Company ZYZ is considering an investment in a new machine, in order to replace an old one. The old machine has a book value of 500,000, remaining life 5 years, and can be sold currently for 400,000. The new machine entails an initial cash outlay of 1,100,000,

installation cost of 400,000, and is going to be depreciated on a straight line basis over 5 years with no expected salvage value. The firm expects to be able to: a) sale the new machine at the end of year 5 for 200,000 and b) reduce net working capital by 100,000 when the new machine is installed, but required working capital will return to the original level when the machine is sold after 5 years. The new machine is expected to reduce operating expenses by

600,000 per year over its 5-year life.
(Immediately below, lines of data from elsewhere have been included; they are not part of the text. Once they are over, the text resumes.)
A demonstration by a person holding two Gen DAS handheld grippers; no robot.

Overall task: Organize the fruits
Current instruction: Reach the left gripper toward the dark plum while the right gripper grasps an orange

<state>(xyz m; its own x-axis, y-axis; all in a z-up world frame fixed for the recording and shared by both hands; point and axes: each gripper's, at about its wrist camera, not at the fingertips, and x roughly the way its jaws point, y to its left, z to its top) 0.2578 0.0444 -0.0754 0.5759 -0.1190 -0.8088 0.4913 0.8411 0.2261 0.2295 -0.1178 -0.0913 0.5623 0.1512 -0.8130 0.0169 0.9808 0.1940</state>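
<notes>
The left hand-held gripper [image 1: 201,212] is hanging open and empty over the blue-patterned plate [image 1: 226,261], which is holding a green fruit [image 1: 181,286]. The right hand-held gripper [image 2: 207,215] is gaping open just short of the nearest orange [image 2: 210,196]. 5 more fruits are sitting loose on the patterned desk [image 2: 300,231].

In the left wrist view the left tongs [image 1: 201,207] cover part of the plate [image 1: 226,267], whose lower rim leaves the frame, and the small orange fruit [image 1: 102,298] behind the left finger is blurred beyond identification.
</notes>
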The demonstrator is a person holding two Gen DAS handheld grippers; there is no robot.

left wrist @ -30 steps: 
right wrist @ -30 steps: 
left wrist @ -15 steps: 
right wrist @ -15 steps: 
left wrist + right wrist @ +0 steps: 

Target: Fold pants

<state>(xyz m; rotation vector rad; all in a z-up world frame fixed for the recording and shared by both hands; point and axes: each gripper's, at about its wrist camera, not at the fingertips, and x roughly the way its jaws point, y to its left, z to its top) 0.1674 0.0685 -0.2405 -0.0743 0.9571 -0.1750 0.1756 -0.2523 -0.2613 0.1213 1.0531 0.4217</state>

If Company ZYZ is in the 30 percent tax bracket and the cost of capital is 8 percent, answer questions 1 to 4 below.

1.What is the investment cost?

a. 970,000 b. 1,070,000 c. 1,100,000 d. 1,200,000

e. None of the above

  1. What are the annual net cash flows of the project for years 1 to 4?

a. 450,000 b. 480,000 c. 500,000 d. 550,000

e. None of the above

2.What is the net cash flow of the project for year 5?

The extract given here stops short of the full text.